Chronic irritation from ill-fitting prostheses or faulty restorations predisposes patients to the development of oral mucositis due to local irritation and trauma.

Hyposalivation prior to and during treatment is associated with an increased risk of oral mucositis.

Oral mucositis occurs independently of oral mucosal infections of viral and fungal etiology, but it may be exacerbated by such concomitant infections.

Better pretreatment oral health is probably associated with a reduced incidence of and less severe oral mucositis; however, this has never been proven. Regardless, maintaining good oral hygiene with daily mouth care is important.

Some degree of oral mucositis occurs in approximately 40% of patients who receive cancer chemotherapy. At least 75% of patients who receive myeloablative conditioning regimens (chemotherapy with or without total body irradiation) in preparation for HCT develop oral mucositis; the incidence may be even higher in children. ^[13] The incidence is also higher in patients who receive continuous infusion therapy for breast and colon cancer and in those who receive adjuvant therapy for head and neck tumors. However, in patients of the same age with similar diagnoses and treatment regimens and equivalent oral health status, the incidence of oral mucositis may vary considerably. This is most likely because of genetic differences and other factors that are not yet fully characterized or understood.

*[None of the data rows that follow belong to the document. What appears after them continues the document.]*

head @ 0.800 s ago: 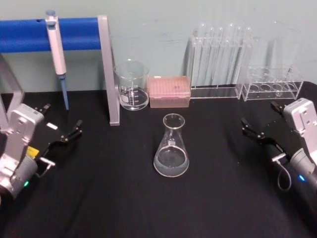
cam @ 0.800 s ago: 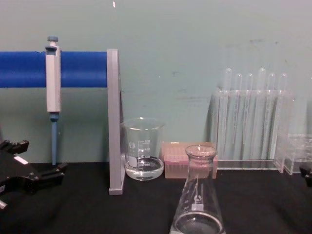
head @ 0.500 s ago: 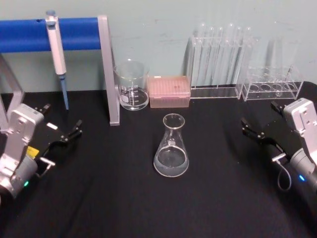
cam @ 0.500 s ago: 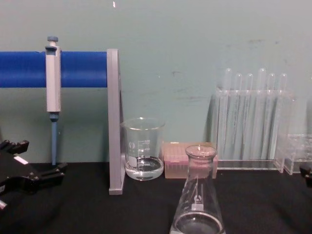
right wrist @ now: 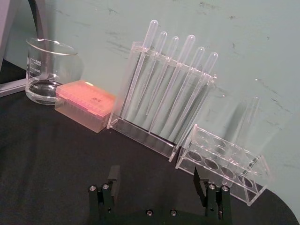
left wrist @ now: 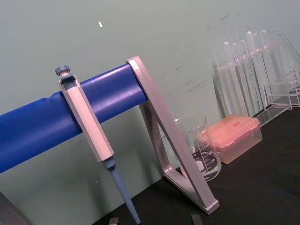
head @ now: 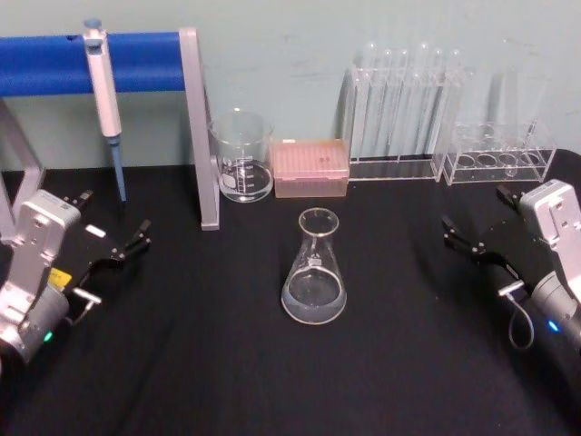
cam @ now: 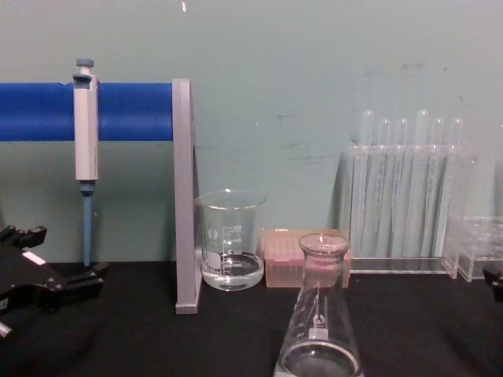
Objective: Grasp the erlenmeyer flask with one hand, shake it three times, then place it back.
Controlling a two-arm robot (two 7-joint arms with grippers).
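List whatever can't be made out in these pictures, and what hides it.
Flask: base cut off by the chest view's bottom edge; label print too small.
Beaker: graduation figures too small in the head view.
Left tool: cut off by the left wrist view's bottom edge, bar its fingertips.
Right tool: body cut off by the right wrist view's bottom edge.

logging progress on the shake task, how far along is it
Done: nothing that shows. The erlenmeyer flask stands upright on the black table, between the two arms, with nothing touching it. In hand: nothing; the left gripper and right gripper sit open at the table's sides, well apart from the flask. Left, it seems: the grasp, three shakes, and setting it back.
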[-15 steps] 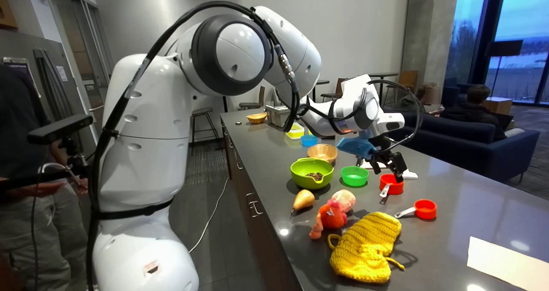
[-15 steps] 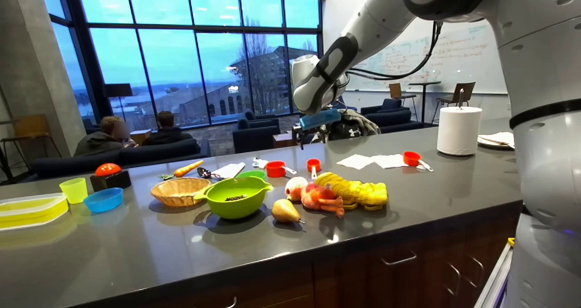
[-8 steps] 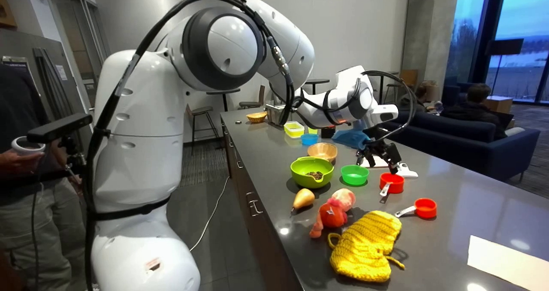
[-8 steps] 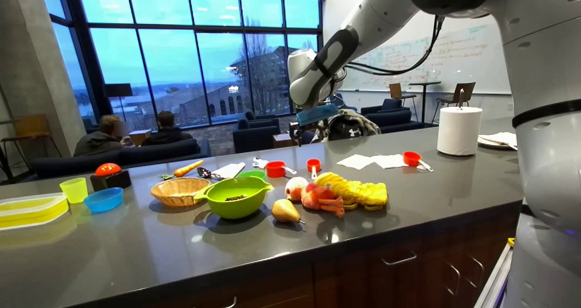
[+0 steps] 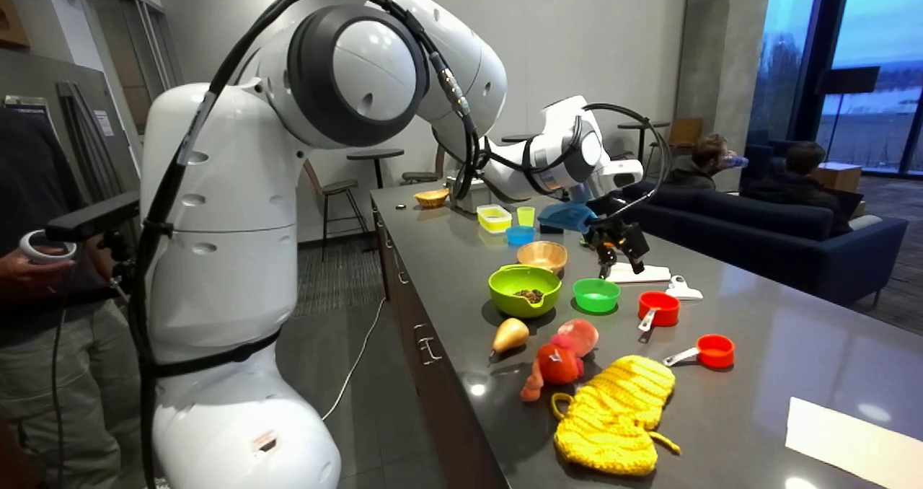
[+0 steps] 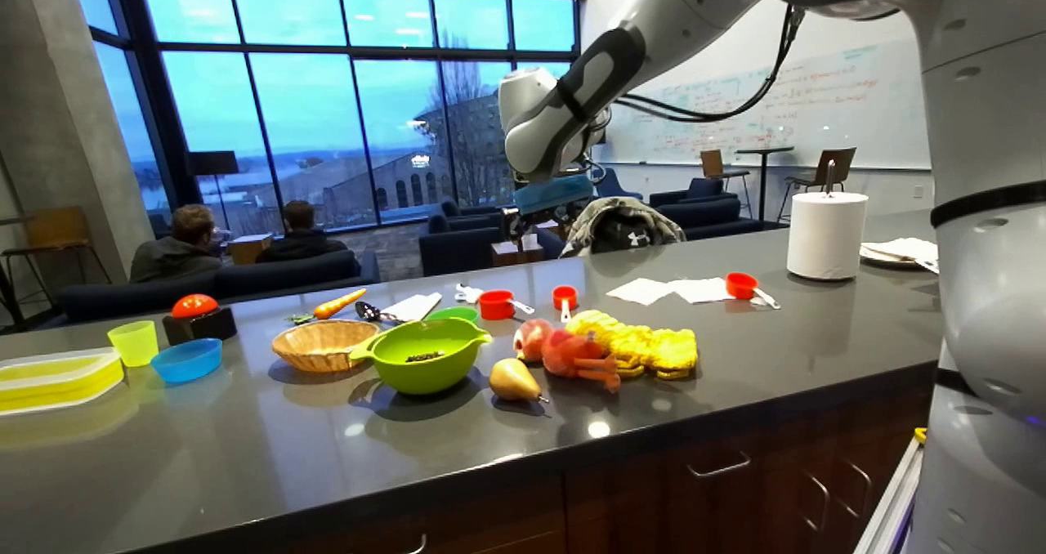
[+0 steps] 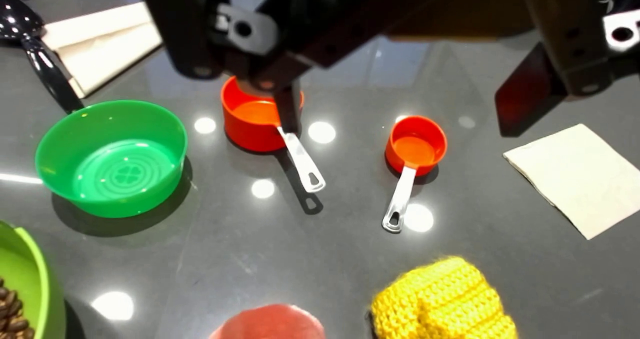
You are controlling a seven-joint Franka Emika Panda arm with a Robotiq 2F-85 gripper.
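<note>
The end effector (image 5: 621, 266) hangs above the grey tabletop (image 7: 215, 279), released, its two fingers spread wide. Nearest to it in the wrist view are a larger red measuring cup (image 7: 250, 133) and a smaller red measuring cup (image 7: 415, 150), both upright with silvery handles. One dark finger cuts across my sight of the larger one, hiding part of its rim and wall; the smaller one shows whole, in the gap between the fingers.

A green bowl (image 7: 112, 161) stands just beside the larger cup. Behind its rim runs the handle of a black spoon (image 7: 47, 69), next to a folded napkin (image 7: 107, 46).

Crowding the same stretch are a lime bowl (image 6: 421, 376) holding dark beans, a pear (image 6: 514, 380), a pinkish plush toy (image 6: 565, 351) and a yellow knitted piece (image 6: 654, 348). In an exterior view the toy covers some of the yellow knitting, while the lime bowl blocks most of the green one.

Further along I see a woven basket (image 6: 315, 348), a carrot (image 6: 339, 303) and a blue bowl (image 6: 186, 362). The opposite way, a third red measuring cup (image 6: 741, 286) sits just beside some white paper sheets (image 6: 695, 291), with a paper towel roll (image 6: 827, 235) past it. Beyond the far edge stands a dark sofa (image 5: 721, 218), two seated people (image 5: 804, 164) showing above its back.
</note>
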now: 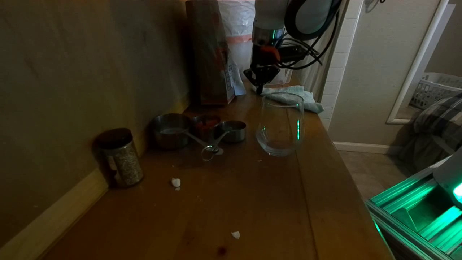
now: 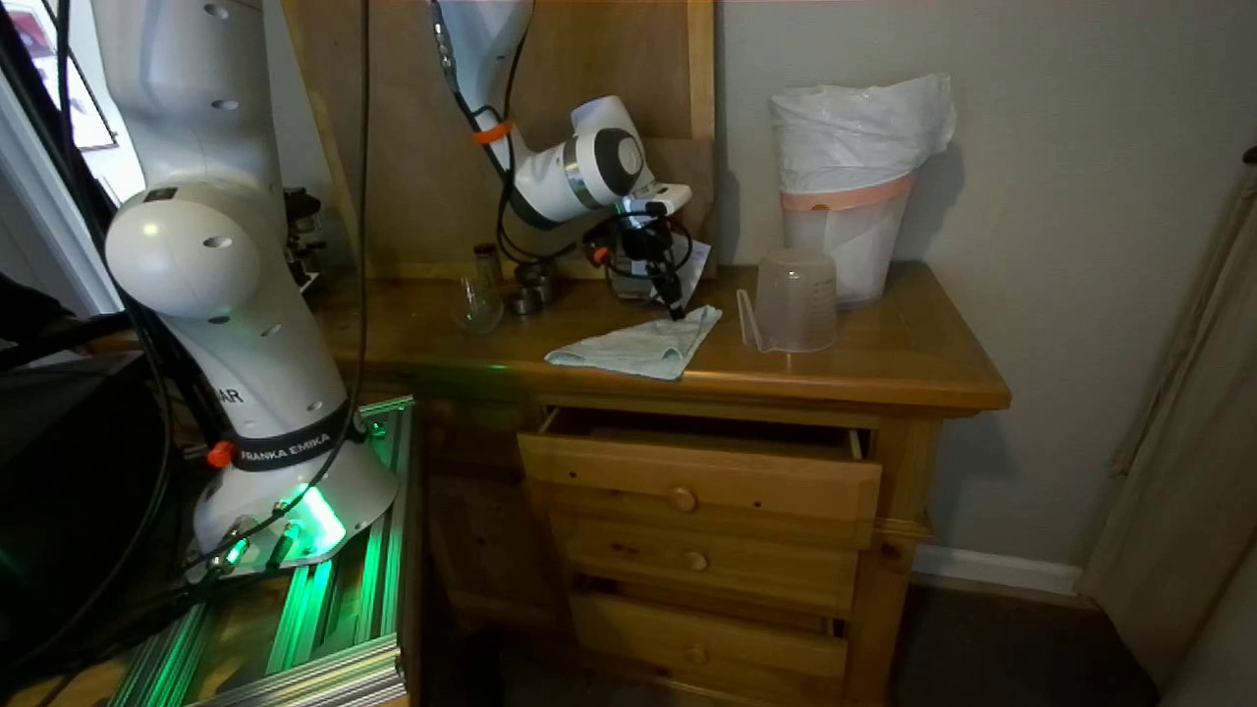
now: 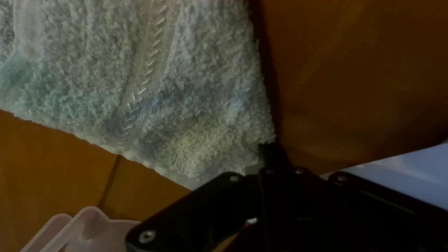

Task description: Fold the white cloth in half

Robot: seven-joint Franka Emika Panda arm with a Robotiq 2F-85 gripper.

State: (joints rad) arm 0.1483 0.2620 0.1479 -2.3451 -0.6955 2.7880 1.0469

No racial or sexual predilections are apparent for chemotherapy-induced oral mucositis.

Younger patients tend to develop oral mucositis more often than older patients being treated for the same malignancy with the same regimen. This is apparently because of the more rapid rate of basal cell turnover noted in children, although this phenomenon remains poorly characterized. However, the healing of oral mucositis also appears to occur more rapidly in the younger age group.

Chemotherapy-induced oral mucositis is a self-limiting condition.

Oral mucositis causes pain, restricts oral intake, frequently contributes to interruption of therapy, may increase the use of antibiotics and narcotics, may increase the length of hospitalization, and may increase the overall cost of treatment. Patients with oral mucositis and neutropenia have a relative risk of septicemia more than four times that of patients with neutropenia without oral mucositis.

Patients with pulpal disease from dental caries or trauma, periodontal disease, and low-grade soft-tissue infections (especially those associated with partially erupted third molars) are at increased risk for bacteremia due to oral viridans streptococci (Streptococcus mitis, Streptococcus oralis, Streptococcus acidominimus); the rate was reported to be as high as 28% in subjects undergoing HCT. All of these patients had either gingivitis or periodontitis. ^[14]

Oral mucositis lesions have been implicated as an important portal of entry for these organisms into the systemic circulation because many of these organisms are native to the oropharyngeal region. Combination prophylaxis, including the use of penicillin and other antibiotics effective against gram-positive streptococci, has been effective in reducing the incidence of septicemia.